→ **Problem to solve**: Work through the lines below and count those holding "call"; reply with the number only.

→ **Supplied data**:

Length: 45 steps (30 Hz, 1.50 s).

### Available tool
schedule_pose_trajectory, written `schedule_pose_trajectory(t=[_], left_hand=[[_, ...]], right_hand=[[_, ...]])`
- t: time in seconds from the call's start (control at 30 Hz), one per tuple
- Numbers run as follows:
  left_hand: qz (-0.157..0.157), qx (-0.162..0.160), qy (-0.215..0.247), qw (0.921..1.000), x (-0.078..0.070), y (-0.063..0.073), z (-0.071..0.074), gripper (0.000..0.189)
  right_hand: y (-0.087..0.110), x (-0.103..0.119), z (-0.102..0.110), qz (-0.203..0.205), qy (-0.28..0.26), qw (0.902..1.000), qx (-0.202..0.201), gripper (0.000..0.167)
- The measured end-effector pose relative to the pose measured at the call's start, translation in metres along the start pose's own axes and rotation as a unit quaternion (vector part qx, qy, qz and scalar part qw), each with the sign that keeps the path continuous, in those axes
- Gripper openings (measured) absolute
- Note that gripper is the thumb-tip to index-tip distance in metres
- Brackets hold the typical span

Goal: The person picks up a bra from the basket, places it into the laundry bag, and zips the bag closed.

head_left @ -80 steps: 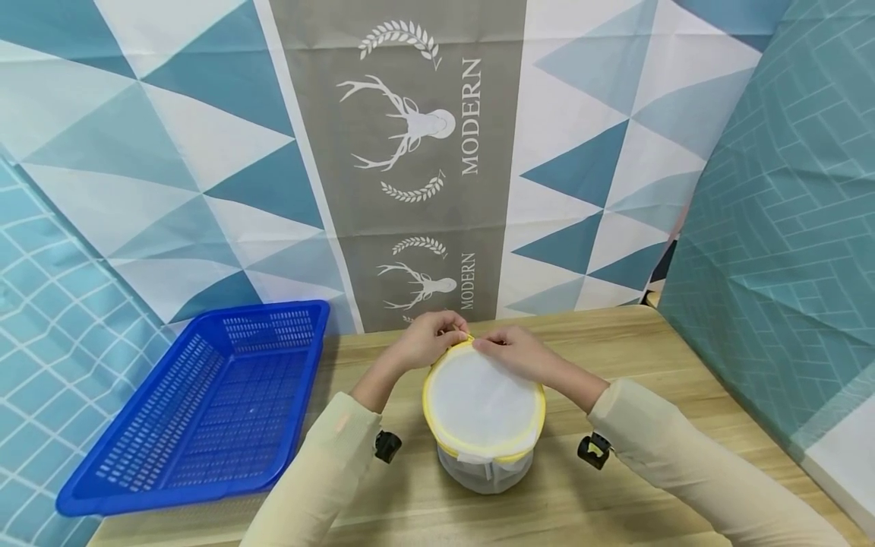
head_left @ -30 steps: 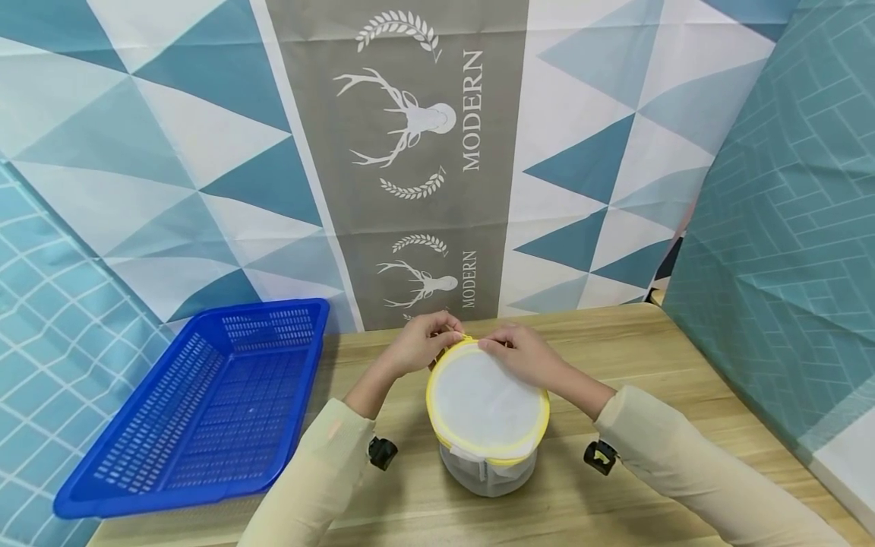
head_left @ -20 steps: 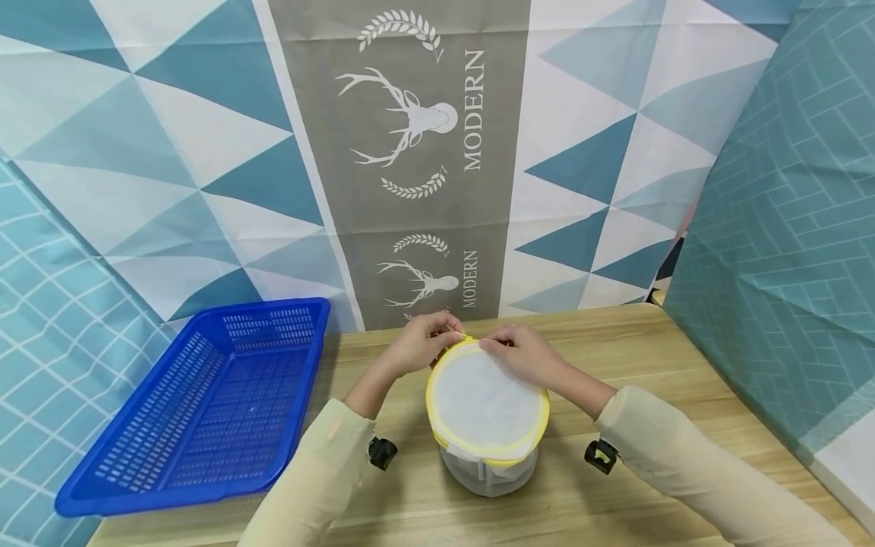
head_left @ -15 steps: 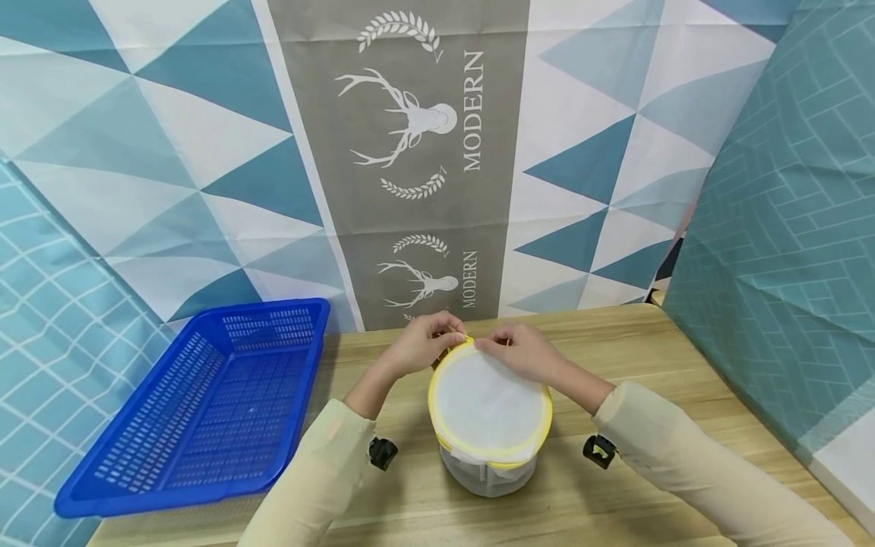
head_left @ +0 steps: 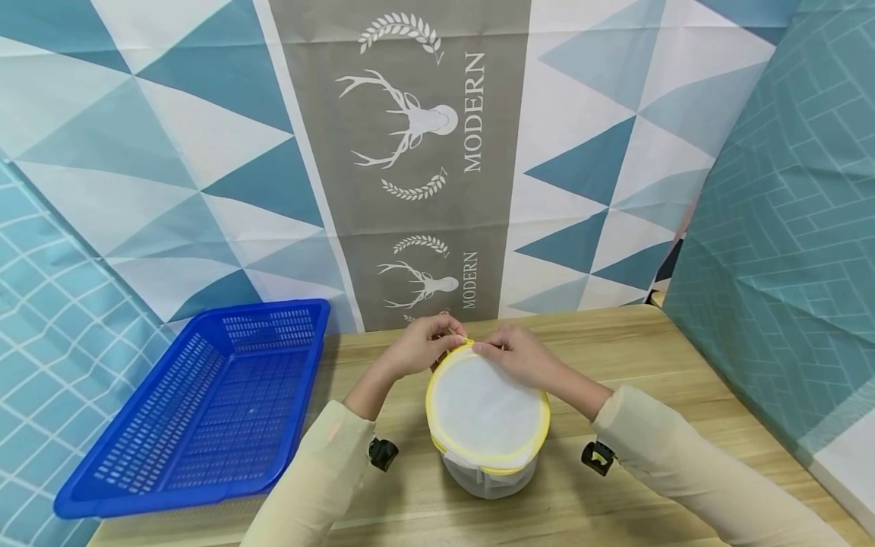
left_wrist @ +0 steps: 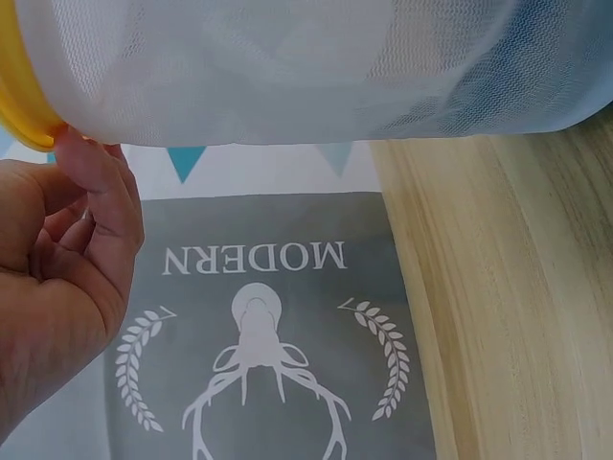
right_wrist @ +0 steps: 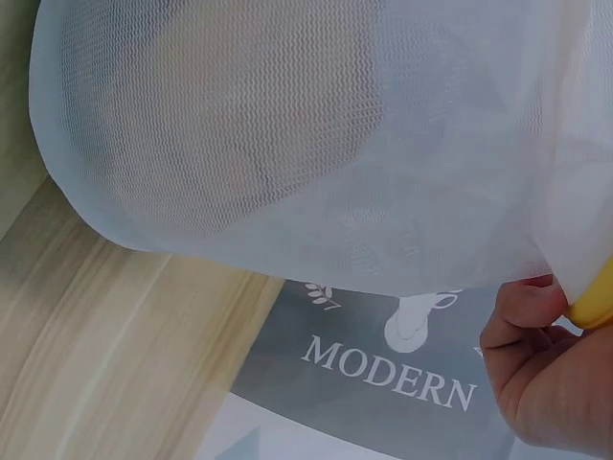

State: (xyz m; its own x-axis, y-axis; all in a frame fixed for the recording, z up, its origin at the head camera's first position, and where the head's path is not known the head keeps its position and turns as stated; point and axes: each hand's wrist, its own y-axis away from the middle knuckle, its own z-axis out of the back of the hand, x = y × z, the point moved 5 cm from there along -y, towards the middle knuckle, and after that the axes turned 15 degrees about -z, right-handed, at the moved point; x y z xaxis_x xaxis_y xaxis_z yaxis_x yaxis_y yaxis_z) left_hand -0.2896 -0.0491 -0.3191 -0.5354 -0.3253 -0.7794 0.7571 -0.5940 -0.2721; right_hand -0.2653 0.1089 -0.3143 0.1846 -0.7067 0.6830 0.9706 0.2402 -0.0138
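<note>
A round white mesh laundry bag [head_left: 488, 410] with a yellow zippered rim stands on the wooden table, its flat lid tilted up at the far edge. At that far edge my left hand [head_left: 425, 346] pinches the yellow rim between thumb and fingers. Just right of it, my right hand [head_left: 522, 357] grips the same rim with curled fingers. Both wrist views show the sheer mesh wall beside the hands: the left hand [left_wrist: 72, 240] at the yellow edge, and the right hand [right_wrist: 556, 364] likewise. The zipper pull itself is too small to make out.
A blue plastic basket [head_left: 304, 380] with slotted walls stands on the left of the wooden table [head_left: 615, 349]. Patterned cloth [head_left: 437, 213] hangs behind the table, with teal cloth [head_left: 786, 266] along the right side.
The bag has shifted slightly right and toward me. My right fingertips slide a little right along the rim, then back left near my left hand. Both hands keep hold of the bag.
</note>
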Motion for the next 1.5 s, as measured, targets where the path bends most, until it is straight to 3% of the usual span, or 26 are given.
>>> schedule_pose_trajectory(t=[0.33, 0.57, 0.77, 0.93, 1.5], left_hand=[[0.014, -0.003, 0.016, 0.9998, 0.007, 0.003, 0.002, 0.01], [0.009, -0.006, 0.003, 0.9999, 0.005, 0.005, 0.005, 0.011], [0.007, -0.002, -0.002, 1.0, 0.004, 0.005, 0.007, 0.011], [0.006, 0.0, 0.001, 1.0, 0.003, 0.005, 0.006, 0.011], [0.023, -0.016, 0.005, 0.9996, 0.004, 0.01, 0.007, 0.011]], right_hand=[[0.001, -0.005, -0.002, -0.013, -0.008, 0.9998, -0.009, 0.025], [-0.002, -0.005, 0.0, -0.031, -0.01, 0.9994, -0.006, 0.026], [-0.006, -0.001, -0.002, -0.02, -0.012, 0.9996, 0.013, 0.033], [-0.007, 0.003, -0.004, -0.003, -0.007, 0.9997, 0.025, 0.027], [-0.002, -0.003, -0.002, -0.015, -0.012, 0.9998, 0.007, 0.024]])
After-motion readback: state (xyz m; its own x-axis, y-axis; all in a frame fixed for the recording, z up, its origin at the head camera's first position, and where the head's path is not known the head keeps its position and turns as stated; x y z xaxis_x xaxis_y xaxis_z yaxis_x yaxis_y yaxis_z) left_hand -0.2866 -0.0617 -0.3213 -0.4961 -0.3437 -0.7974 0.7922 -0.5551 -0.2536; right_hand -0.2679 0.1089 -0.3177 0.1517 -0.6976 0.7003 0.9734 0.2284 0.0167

→ **Solution for this task**: 2